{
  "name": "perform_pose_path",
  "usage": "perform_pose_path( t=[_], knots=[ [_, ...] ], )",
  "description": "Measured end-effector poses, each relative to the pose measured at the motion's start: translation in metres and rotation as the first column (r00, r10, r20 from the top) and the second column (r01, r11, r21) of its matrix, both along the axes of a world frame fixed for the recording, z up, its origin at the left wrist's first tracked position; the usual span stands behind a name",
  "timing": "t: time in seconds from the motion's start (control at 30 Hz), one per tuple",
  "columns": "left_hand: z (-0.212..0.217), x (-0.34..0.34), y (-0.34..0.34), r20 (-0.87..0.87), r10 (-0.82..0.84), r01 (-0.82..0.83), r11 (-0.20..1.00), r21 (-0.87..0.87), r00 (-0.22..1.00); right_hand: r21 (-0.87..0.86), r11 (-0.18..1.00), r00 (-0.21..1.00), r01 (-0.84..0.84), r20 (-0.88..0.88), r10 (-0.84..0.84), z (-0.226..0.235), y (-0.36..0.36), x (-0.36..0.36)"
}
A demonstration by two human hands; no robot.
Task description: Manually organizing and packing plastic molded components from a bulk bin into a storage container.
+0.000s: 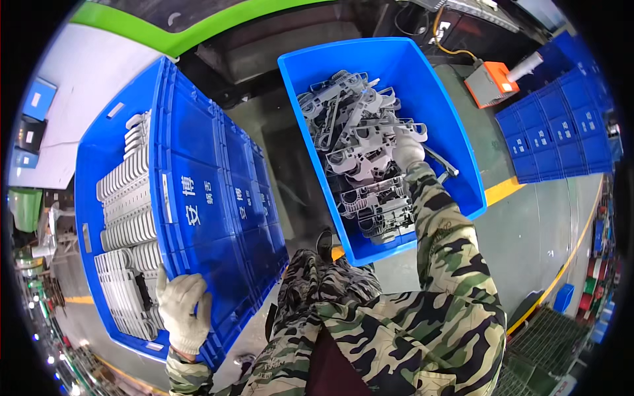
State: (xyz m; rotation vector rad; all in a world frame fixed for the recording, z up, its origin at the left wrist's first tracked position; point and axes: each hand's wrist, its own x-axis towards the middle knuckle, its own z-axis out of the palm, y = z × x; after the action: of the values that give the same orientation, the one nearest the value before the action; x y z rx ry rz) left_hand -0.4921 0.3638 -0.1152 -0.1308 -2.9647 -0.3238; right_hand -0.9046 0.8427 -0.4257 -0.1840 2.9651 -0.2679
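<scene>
Right hand (408,153), gloved: placed within the large blue bin (430,82), fingers bent at the end of a grey part (415,127) on the right side of the heap. Contact is seen; whether the part is clamped cannot be told, the fingertips being partly hidden. The jumbled grey heap (356,155) is held by the bin, piled against its left side. Left hand (185,311), gloved: rested on the near rim of a blue crate (173,218), fingers loosely curled, thumb apart; whether the rim is gripped cannot be told. Inside that crate, pale ribbed parts (129,226) are ranged in rows. Beyond the bin, to the right, an orange-and-white box (492,84) and stacked blue crates (555,129) are seen.
</scene>
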Motion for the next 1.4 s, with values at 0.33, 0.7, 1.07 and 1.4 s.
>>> perform_pose_path(
  t=[0.33, 0.7, 1.07, 1.4],
  knots=[
    [-0.016, -0.037, 0.038, -0.107, 0.107, -0.129, 0.966, -0.226, 0.989, 0.168, 0.837, 0.853, -0.522, 0.064, 0.519, -0.061, 0.025, -0.115],
    [-0.126, -0.185, 0.136, -0.035, -0.077, 0.084, 0.945, 0.317, 0.996, 0.118, 0.755, 0.747, -0.645, -0.106, 0.656, -0.043, 0.075, -0.104],
    [-0.303, -0.436, 0.181, 0.287, 0.083, -0.235, 0.803, 0.548, 0.954, 0.266, 0.677, 0.716, -0.687, 0.087, 0.693, -0.039, -0.021, -0.016],
    [-0.386, -0.510, 0.247, 0.474, 0.004, -0.184, 0.924, 0.336, 0.881, 0.223, 0.824, 0.854, -0.521, 0.129, 0.505, -0.077, -0.043, -0.035]
  ],
)
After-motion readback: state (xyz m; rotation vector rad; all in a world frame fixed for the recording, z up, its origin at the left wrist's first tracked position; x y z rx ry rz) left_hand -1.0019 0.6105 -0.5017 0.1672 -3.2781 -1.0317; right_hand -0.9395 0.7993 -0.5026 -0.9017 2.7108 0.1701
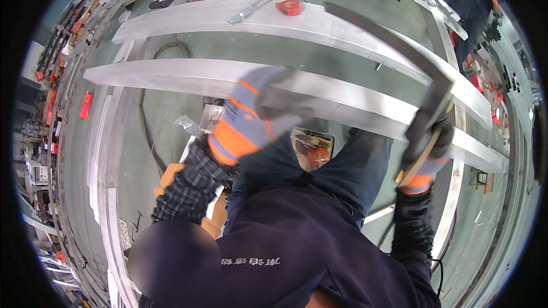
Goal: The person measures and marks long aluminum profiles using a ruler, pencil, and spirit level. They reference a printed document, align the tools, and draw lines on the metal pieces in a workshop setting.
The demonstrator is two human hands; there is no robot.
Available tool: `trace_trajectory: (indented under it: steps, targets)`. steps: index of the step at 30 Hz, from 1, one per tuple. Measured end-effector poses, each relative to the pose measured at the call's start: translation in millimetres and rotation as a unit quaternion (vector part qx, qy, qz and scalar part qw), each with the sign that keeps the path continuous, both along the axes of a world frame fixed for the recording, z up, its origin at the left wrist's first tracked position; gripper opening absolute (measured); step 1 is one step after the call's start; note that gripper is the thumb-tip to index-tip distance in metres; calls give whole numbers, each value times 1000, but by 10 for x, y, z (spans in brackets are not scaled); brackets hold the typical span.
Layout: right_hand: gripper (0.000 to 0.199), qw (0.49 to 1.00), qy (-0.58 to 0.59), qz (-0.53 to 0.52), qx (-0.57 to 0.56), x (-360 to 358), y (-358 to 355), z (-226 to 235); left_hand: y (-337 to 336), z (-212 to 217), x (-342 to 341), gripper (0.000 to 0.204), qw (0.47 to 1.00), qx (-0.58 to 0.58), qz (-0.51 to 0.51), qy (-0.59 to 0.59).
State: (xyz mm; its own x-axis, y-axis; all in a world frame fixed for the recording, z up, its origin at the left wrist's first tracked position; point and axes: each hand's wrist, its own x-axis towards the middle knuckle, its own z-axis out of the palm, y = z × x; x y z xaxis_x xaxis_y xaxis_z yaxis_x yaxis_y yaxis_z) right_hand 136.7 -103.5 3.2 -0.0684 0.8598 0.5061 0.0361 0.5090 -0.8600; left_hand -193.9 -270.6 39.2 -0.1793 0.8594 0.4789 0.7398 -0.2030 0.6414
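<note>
My left hand (251,111), in a grey glove with orange bands, hovers over or rests on the near silver metal beam (171,74). Its fingers are spread and smeared by motion, with nothing visible in them. My right hand (436,145), in a dark glove with an orange cuff, is closed around an L-shaped metal square (394,40). The square's long dark blade reaches up and left across the far silver beam (200,17). On that far beam lie a red tape measure (289,7) and a slotted metal plate (253,9).
Both beams lie across side supports, the left one (111,137) beside stacked profiles. Between my legs is a container (313,148) with orange items. A dark cable (142,120) runs along the floor. Another person (476,11) stands at the upper right. Cardboard (216,217) sits by my left arm.
</note>
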Motion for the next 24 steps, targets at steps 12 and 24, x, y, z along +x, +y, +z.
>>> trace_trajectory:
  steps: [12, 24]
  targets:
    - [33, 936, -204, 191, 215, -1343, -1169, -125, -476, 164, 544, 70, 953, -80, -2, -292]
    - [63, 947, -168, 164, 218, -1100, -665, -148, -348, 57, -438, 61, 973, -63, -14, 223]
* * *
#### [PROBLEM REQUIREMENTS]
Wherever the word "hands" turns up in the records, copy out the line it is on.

#### [REPLY]
A demonstration by two human hands; no robot.
The demonstrator is two human hands; there is no robot.

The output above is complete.